8-8PCdeskで受付完了通知を確認したところ、「納税者の氏名又は名称」欄に納税者名が表示されません。どうしたらいいですか。
 PCdeskで「メッセージボックス」から受付完了通知を確認すると、「納税者の氏名又は名称」欄が表示されます。ここに納税者名が表示されるようにするには、利用者情報ファイルの授受を行う必要があります。
納税者ごとに1度だけ利用者情報ファイルの授受を行えば、以降全ての提出先、申告税目の受付完了通知に納税者名が表示されるようになります。
PCdeskを利用して利用者情報ファイルの授受を行う方法の詳細については「ガイド編_PCdesk(DL版)ガイド」―「(5.1 代理人が行う手続き)」をご確認ください。
PCdesk(DL版)のヘッダに関与先納税者の氏名が表示されるようにするには [eLTAX HP]

PCdesk以外のソフトウェアをご利用の場合は、ご利用のソフトウェアの製造元へお問い合わせください。
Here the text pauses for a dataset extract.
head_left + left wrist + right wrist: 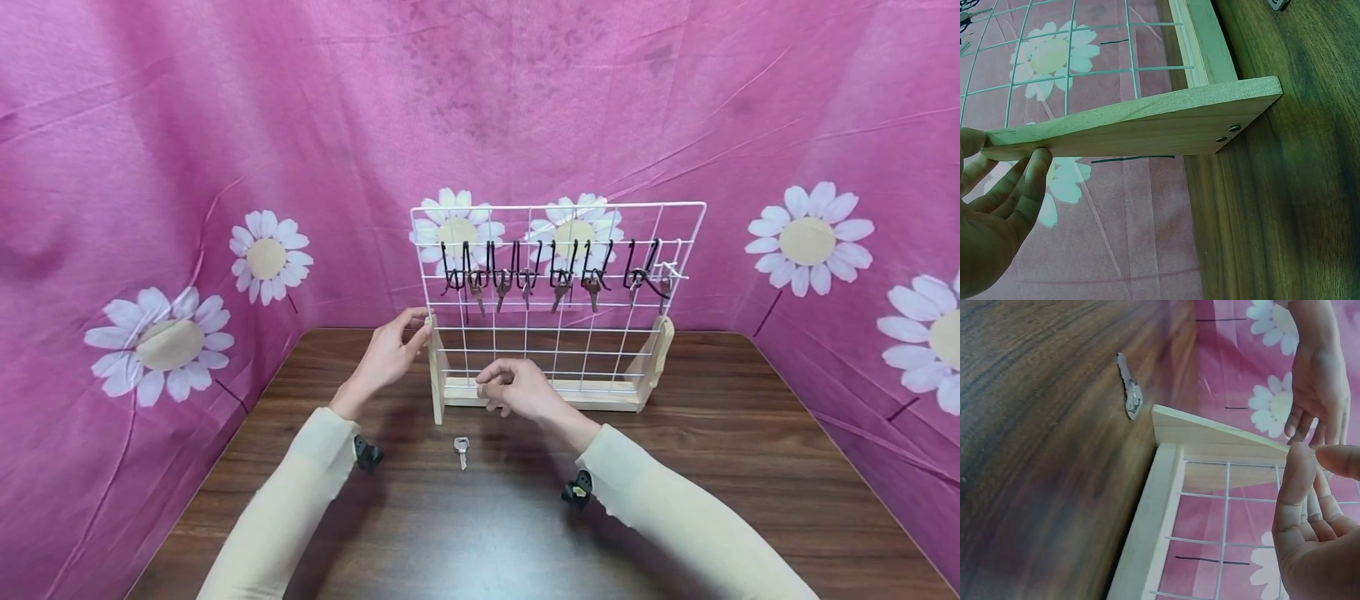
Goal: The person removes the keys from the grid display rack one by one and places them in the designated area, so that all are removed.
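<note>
One loose silver key (462, 452) near a white wire rack (558, 205)

Gripping the upper part of the rack's wooden side panel (1147, 128) with the left hand (388, 353). Holding the right hand (521, 388) in front of the rack, fingers loosely curled, thumb and forefinger tips close together. On the dark wood-grain tabletop (510, 525), sideways between both hands and on the near side of them: the key. Above the right hand: hanging keys (593, 293) on black hooks (491, 257).
</note>
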Motion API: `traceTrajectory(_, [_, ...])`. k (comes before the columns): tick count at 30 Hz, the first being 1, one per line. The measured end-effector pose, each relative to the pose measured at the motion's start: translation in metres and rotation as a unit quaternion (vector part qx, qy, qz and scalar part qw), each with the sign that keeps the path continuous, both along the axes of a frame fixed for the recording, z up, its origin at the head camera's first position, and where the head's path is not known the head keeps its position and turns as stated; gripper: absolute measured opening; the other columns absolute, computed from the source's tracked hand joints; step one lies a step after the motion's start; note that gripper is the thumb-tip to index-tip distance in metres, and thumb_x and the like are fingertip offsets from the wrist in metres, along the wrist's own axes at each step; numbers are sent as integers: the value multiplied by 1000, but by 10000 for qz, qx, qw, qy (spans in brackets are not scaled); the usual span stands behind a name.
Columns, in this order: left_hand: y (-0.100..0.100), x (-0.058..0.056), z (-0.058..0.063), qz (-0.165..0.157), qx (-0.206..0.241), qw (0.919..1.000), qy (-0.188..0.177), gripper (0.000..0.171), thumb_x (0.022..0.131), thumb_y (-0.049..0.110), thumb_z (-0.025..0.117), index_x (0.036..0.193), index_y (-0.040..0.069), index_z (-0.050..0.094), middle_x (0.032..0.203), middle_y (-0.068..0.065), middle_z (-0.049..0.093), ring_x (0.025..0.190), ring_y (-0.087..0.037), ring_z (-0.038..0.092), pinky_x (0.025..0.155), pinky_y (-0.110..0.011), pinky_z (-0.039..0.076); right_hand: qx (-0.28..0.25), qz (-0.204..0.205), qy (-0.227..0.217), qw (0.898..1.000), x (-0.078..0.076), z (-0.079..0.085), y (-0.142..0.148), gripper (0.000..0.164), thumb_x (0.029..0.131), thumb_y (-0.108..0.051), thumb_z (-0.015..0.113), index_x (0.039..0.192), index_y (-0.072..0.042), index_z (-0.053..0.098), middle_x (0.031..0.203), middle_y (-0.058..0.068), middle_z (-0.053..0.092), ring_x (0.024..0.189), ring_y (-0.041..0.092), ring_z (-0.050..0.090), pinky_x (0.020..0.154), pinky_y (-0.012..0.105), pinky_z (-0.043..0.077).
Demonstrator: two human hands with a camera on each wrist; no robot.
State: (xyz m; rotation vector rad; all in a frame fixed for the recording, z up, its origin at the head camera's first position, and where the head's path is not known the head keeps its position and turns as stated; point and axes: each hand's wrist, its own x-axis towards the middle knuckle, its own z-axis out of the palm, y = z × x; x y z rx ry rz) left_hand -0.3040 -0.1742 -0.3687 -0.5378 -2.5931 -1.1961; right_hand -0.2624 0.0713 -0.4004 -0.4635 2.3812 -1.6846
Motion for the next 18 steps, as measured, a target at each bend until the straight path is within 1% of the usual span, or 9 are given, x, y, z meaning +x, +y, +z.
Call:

8-9地方税共通納税システムについて教えてください。
 これまで、電子納税に対応している地方公共団体は22団体でしたが、令和1年10月1日より地方税共通納税システムが稼働し、全ての地方公共団体へ電子納税が可能となりました。対応税目、利用できる納付手段は以下のとおりです。

【対応税目】
(1)電子申告データ・特徴税額通知と連動し納付する方法
・個人住民税
(退職所得に係る納入申告・給与特徴で税額通知が電子的に送付されている場合)
・法人都道府県民税
・法人事業税
・特別法人事業税(地方法人特別税)
・法人市町村民税
・事業所税

(2)納付金額等を入力(またはデータ取込)し納付する方法
・個人住民税
(給与特徴で税額通知が電子的に送付されていない場合)※延滞金など含む。
・法人都道府県民税の見込納付及びみなし納付
・法人事業税の見込納付及びみなし納付
・特別法人事業税(地方法人特別税)の見込納付及びみなし納付
・法人市町村民税の見込納付及びみなし納付
・更正・決定に関する納付

【納付手段】
(1)情報リンク方式
地方税共通納税システムの画面に表示された「支払い可能な金融機関」を選択すると、税額等の納付に関する情報を引継いだうえで、当該金融機関のインターネットバンキングの画面が表示され、一連の操作で納付が可能な手続き。
(2)ダイレクト方式
事前に登録した金融機関口座から直接納付する方式で、インターネットバンキングの契約が不要な手続き。税理士が代理で納付手続きを行うことも可能であり、また納付期日を指定することもできます。
(3)オンライン方式
地方税共通納税システムで発行した納付に関する情報をATMやインターネットバンキングに直接入力して納付する手続き。

その他、サービス時間、利用可能金融機関などはeLTAXホームページを参照してください。